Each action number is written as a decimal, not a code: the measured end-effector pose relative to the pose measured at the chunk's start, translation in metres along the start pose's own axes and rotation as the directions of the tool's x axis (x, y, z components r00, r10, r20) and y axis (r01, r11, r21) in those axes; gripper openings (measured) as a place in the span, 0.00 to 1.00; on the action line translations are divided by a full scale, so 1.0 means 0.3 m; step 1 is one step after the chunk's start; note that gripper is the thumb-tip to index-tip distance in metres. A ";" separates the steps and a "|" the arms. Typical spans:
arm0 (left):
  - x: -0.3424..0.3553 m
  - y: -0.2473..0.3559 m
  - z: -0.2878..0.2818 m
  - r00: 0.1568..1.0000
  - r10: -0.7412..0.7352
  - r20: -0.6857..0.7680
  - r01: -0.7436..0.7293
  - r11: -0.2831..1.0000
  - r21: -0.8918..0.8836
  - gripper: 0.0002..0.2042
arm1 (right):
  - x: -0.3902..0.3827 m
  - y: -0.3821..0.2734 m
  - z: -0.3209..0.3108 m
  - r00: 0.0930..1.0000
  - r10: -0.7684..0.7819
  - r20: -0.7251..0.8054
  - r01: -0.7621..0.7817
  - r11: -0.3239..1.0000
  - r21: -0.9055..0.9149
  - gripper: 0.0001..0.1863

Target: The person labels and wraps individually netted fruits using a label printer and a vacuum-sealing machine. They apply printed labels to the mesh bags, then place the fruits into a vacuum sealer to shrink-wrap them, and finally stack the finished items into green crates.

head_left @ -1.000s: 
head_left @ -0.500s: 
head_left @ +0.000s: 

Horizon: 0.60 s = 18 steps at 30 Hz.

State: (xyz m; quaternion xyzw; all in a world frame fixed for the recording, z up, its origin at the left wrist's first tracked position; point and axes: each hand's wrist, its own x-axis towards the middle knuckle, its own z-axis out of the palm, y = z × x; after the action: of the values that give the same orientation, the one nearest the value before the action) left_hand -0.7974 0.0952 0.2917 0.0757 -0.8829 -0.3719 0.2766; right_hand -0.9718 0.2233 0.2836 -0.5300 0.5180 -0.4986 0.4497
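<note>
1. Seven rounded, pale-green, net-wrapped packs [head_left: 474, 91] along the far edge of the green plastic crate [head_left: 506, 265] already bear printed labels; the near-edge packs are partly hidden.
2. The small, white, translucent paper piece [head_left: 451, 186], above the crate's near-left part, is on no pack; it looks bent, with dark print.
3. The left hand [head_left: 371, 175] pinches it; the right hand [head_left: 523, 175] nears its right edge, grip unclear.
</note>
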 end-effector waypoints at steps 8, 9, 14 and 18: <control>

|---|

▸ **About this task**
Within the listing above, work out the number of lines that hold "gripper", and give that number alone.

▸ **Written response**
3